I suppose it’s a little cliché to talk about being grateful this week. But I’m doing it anyway.
Last week I detailed the craziness of my past few months. I got a lot of responses telling me to keep my head up, that it would get easier, that I was doing a great job. First of all, thank you for the responses. You’re awesome.
Secondly, don’t you worry about me. I’m good. Really, I am! A few short weeks ago, though? Ehhhh…not so good.
Let me share how I turned this train around (hint: it’s an appropriate Thanksgiving tale).
About a month ago I caught myself complaining…a lot. I was exhausted, I was under some stress, and I was having a really hard time feeling excited about anything. I was stuck in the weeds.
The problem was, all the complaining wasn’t helping me get out. It was just keeping me stuck.
So I decided to slowly start clearing the weeds by reframing those complaints.
At 3am while on my 5th nursing of the night I thought, “I’m thankful for my exhaustion, because it means I have a healthy baby girl to love.”
While trying to squeeze my new hips into my old jeans I thought “I am grateful for my new body because it produces and sustains life” (incidentally, I’m also grateful for yoga pants).
While trying to coordinate utility installations with appliance deliveries I thought, “I’m happy to have a full plate, because it means we are creating a new home.”
I’m not going to tell you that my days changed – that my baby started sleeping through the night or my love handles went away or boxes unpacked themselves – but what did change was my attitude.
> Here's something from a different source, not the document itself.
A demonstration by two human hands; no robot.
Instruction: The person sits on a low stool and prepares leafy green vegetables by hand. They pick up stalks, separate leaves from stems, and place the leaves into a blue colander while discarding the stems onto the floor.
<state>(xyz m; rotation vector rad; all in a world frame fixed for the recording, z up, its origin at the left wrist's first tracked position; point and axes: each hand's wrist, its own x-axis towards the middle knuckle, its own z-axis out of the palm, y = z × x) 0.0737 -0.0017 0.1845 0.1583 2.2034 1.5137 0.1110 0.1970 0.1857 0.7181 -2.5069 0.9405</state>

Once I started finding gratitude for my stressors, I realized they weren’t so bad. In fact, my life was pretty darn great.
I will be honest, this took - and continues to take - effort. It’s actually much easier to sit and stew in your crap. To stay in the weeds. But if you’re able to put a positive spin on your troubles, if you’re able to find gratitude for the yucky things in your life, then you can start to see the good more clearly. And that makes life feel more manageable.
It’s always important to be grateful for the good stuff. The real magic happens when we can find gratitude for the not-so-good. The struggles, the tough situations, the people that irritate us and the things we don’t like…it’s these challenges that make us grow. They make us more adaptable, more compassionate – they make us better people.
In this week's newsletter, I sent out my favorite poem for this time of year.
Still not on my mailing list? Get on it here!
Here's a couple lines:
Gratitude can turn a negative into a positive. Find a way to be thankful for your troubles, and they can become your blessings.
This Thanksgiving be grateful for all the good stuff, yes, but also find a way to have gratitude for the challenges. Try to love your troubles.
Encourage your friends and family to do the same. Flip the script at your dinner table this year. It's worth trying out!
Another thing to try out? My whole food green bean casserole. All real ingredients, nothing dumped out of a can. And this guy happens to be dairy free as well! Perfect for any gluten-free or vegetarian visitors you might have.
Nuttin' from a Can Green Bean Casserole (Dairy Free)
Salt & Pepper
2 large yellow onions
1.5 lbs green beans
12 oz. mushroom, chopped
3 large garlic cloves, minced
1 head cauliflower, chopped into small pieces
1.5 cups chicken or vegetable stock
½ cup raw macadamia nuts (cashews also work well – unroasted, unsalted)
Preheat oven to 450.
Slice onions and separate into rings. Spread out evenly onto a baking sheet greased with olive oil. Bake 20-25 minutes, until softened and browned. Toss 2-3 times during cooking. Put aside when done. Turn oven down to 425.
Meanwhile, bring a large pot of salted water to boil.
Prepare green beans by trimming the ends and snapping in half. Add to boiling water and cook 5-7 minutes, until desired tenderness is reached. Some people like them a bit crunchier, some more mushy. Drain, then submerge in ice cold water to halt cooking (and to keep bright green color).
Heat a few glugs of olive oil in a cast iron skillet (No cast iron? No problem. Use a large frying pan instead). Add the chopped mushroom and minced garlic. A few cracks of salt and pepper, then cook over medium heat, stirring occasionally, until browned. This step will take about 10 minutes. The salt will cause the mushrooms to release some of their juices - this is totally fine.
Next up: tackle the sauce. Dump all the little cauliflower pieces into a steaming basket, and steam until tender. This usually takes 10-15 minutes. Transfer steamed cauliflower into a blender and add macadamia nuts, about 1 cup of the broth and about ¼ of the cooked onions. Blend until smooth – if the sauce is very thick (like not pourable), then add the rest of the broth. Salt and pepper to taste (you want to be heavy handed with the salt, as the sauce will cover plain green beans).
Pour the sauce into the mushroom pan, and stir it all to combine. Dump cooked green beans into a large casserole dish, then pour the mushroom sauce all over them. Give a few stirs to make sure all the beans are coated. Top with the remainder of the onions.
Bake at 425 degrees until browned and bubbly, about 25 minutes.